1. Bad News

1.2K 37 0
                                    


Teman-teman, kelengkapan cerita ini ada di Karyakarsa: Kalpikarupa
Terima kasih untuk dukungannya:)

____

"Gimana soal perasaan lo sama Kak Nares sekarang, Ra?" tanya Jena, sahabatnya.

Mereka berdua tengah menikmati makan malam untuk merayakan ulang tahun Jena di sebuah kafe. Perempuan itu walau seorang influencer yang sudah terbiasa dengan keramaian, tapi lebih senang menyendiri. Temannya bahkan bisa dihitung jari, dan Nara termasuk di dalamnya. Dia bahkan tidak ingin meniup lilin, dia hanya ingin ditemani makan.

Nara menelan lamat-lamat kentang gorengnya. "Udah selesai, Jen. Dia udah ketemu teman hidupnya, jadi gue harus berhenti." tangannya menggantung, senyumnya mengembang tipis. "Enaknya suka sama orang secara diem-diem tuh gini, Jen. Kita nggak kelihatan patah hati, nggak malu pas dia menemukan tambatan hatinya."

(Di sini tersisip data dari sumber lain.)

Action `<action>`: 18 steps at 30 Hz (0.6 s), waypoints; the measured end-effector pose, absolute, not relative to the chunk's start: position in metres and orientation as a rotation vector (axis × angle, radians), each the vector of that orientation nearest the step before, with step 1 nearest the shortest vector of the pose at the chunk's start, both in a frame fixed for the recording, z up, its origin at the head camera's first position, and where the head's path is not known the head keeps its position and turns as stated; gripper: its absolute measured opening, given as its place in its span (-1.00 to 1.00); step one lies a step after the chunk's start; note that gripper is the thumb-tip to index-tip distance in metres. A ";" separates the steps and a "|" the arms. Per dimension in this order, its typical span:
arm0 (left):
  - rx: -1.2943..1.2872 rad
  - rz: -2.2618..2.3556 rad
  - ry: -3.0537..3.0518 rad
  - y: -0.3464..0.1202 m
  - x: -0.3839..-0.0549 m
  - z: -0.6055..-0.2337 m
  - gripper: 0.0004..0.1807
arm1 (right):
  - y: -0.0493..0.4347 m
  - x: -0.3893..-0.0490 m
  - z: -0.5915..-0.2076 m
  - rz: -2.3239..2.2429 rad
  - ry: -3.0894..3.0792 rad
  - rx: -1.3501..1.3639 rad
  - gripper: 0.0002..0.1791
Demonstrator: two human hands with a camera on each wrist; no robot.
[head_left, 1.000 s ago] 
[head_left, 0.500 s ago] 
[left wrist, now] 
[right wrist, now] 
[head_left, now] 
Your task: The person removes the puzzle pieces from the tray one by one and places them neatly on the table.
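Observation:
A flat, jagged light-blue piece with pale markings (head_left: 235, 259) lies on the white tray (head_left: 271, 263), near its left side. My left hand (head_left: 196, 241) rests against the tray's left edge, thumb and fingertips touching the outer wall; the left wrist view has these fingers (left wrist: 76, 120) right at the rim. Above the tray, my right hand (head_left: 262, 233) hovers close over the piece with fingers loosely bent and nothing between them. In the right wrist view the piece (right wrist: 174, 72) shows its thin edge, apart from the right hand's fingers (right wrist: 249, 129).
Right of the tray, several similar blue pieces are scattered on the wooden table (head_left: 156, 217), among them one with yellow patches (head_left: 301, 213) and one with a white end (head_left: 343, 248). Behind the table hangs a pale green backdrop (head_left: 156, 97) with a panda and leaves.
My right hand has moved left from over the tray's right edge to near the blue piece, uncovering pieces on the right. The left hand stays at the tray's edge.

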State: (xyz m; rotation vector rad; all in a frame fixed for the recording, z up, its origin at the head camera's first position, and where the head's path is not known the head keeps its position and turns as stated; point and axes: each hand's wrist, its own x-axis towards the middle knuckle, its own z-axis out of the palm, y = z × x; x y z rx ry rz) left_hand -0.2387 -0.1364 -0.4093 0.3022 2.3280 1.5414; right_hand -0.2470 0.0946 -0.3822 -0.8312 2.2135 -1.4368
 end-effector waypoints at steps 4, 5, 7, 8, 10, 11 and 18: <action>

Jena menyangga dagu. "Gue nggak suka. Gue lebih suka terang-terangan, jadi gue bisa jelas tahu gimana perasaan dia ke gue. Kalau ditolak, ya udah selesai, gue nyari lagi."

Nara terkekeh. "Emang lo banget."

Jena menatap perempuan di depannya dengan pandangan meneliti. "Kok lo sesantai ini sih, Ra?"

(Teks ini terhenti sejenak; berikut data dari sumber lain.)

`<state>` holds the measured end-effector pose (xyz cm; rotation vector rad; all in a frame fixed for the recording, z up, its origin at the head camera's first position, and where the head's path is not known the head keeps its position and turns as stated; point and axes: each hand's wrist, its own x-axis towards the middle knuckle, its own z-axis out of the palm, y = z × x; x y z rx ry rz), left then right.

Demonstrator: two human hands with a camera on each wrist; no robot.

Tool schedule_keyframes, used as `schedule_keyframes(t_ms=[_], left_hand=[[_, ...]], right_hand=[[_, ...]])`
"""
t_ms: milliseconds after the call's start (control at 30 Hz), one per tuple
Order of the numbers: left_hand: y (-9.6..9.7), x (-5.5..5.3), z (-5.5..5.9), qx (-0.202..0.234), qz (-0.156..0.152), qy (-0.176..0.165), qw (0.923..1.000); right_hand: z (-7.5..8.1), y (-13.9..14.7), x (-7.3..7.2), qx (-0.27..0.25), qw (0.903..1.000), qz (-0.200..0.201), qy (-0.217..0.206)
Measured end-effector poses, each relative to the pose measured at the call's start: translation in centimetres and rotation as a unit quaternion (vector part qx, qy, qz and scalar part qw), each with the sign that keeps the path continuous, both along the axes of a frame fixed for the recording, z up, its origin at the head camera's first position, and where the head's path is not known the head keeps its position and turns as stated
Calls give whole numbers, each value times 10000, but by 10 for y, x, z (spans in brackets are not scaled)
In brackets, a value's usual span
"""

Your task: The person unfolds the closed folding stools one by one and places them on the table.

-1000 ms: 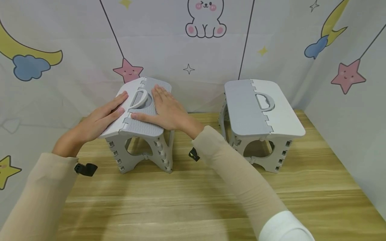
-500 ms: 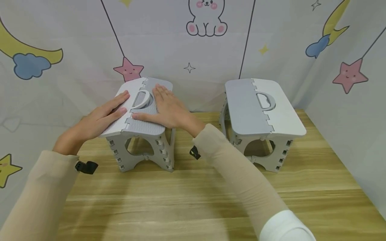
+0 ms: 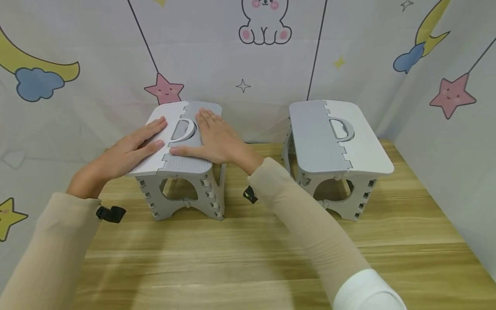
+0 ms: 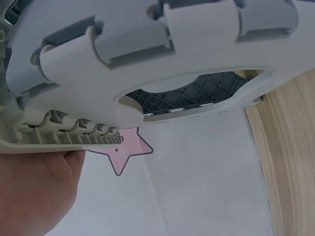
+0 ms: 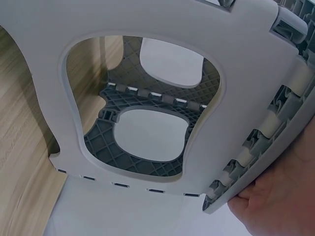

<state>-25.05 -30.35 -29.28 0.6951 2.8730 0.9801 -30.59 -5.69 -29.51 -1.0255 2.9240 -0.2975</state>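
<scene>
A grey and white folding stool (image 3: 190, 165) stands unfolded at the left of the table in the head view. My left hand (image 3: 125, 150) lies with straight fingers on the white half of its seat. Flat on the grey half rests my right hand (image 3: 218, 142), thumb stretched toward the seam. Between the two hands is the stool's carry handle (image 3: 185, 130). The seat looks nearly flat. In the left wrist view the hinged leg panel (image 4: 182, 91) shows under the seat; the right wrist view has a leg panel (image 5: 241, 98) with a large opening. Both wrist views hide most fingers.
A second folding stool (image 3: 321, 137), matching the first, stands unfolded to the right on the wood-grain table (image 3: 201, 262). A white curtain (image 3: 263, 69) printed with stars and moons hangs close behind and at both sides.
The left stool's seat has flattened from a slight peak along its seam, and its handle has sunk lower. Both hands have stayed on the seat, moving down a little with it.
</scene>
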Motion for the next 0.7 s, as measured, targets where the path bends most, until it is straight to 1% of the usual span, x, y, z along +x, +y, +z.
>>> schedule_keyframes(t_ms=[233,467,700], left_hand=[[1,-2,1,-36,-20,108,9999],[0,-1,1,-157,-81,127,9998],[1,0,4,-480,-37,266,9985]], right_hand=[[3,1,0,176,9998,36,-20],[4,0,0,302,9995,41,-38],[4,0,0,189,9998,55,-95]])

"Terus gue harus gimana?" Nara menyeka mulutnya.

"Marah, kek, nangis, kek. Pas tahu Nares jadian dulu, lo harusnya ngamuk sama kakak lo, anjir! She even knows that you like Nares, better than anyone else." Jena menatap Nara dengan gemas.

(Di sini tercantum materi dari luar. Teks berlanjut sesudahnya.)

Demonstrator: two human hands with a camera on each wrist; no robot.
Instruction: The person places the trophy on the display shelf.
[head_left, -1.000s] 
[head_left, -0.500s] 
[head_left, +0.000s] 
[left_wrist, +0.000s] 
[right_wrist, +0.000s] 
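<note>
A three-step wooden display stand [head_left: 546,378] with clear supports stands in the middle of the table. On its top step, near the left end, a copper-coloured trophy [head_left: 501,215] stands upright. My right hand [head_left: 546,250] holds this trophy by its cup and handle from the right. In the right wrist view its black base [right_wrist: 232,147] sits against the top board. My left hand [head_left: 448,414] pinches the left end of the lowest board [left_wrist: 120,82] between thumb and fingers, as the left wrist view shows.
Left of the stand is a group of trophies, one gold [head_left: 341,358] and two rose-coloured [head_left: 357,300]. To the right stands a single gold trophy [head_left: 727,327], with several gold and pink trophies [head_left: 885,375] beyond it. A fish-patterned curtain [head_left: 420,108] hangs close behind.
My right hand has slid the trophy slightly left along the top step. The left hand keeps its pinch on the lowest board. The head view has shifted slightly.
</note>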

Ingatan Nara terdampar kembali pada kejadian beberapa tahun lalu saat Tita, kakaknya, membawa Nares ke hadapan keluarga dan mengatakan jika pria itu kekasihnya. Saat itu Nara cuma bisa menangis, tanpa bisa ngamuk-ngamuk. Pada akhirnya dia mengabaikan Tita atas patah hati yang ia rasakan. Hubungan mereka renggang sampai waktu bisa membantu Nara untuk merelakan apa yang sudah terjadi. Ia sadar karena ia terlalu pengecut untuk memberanikan diri menyatakan perasaan pada lelaki itu sehingga pantas saja kalau keburu disambar orang lain.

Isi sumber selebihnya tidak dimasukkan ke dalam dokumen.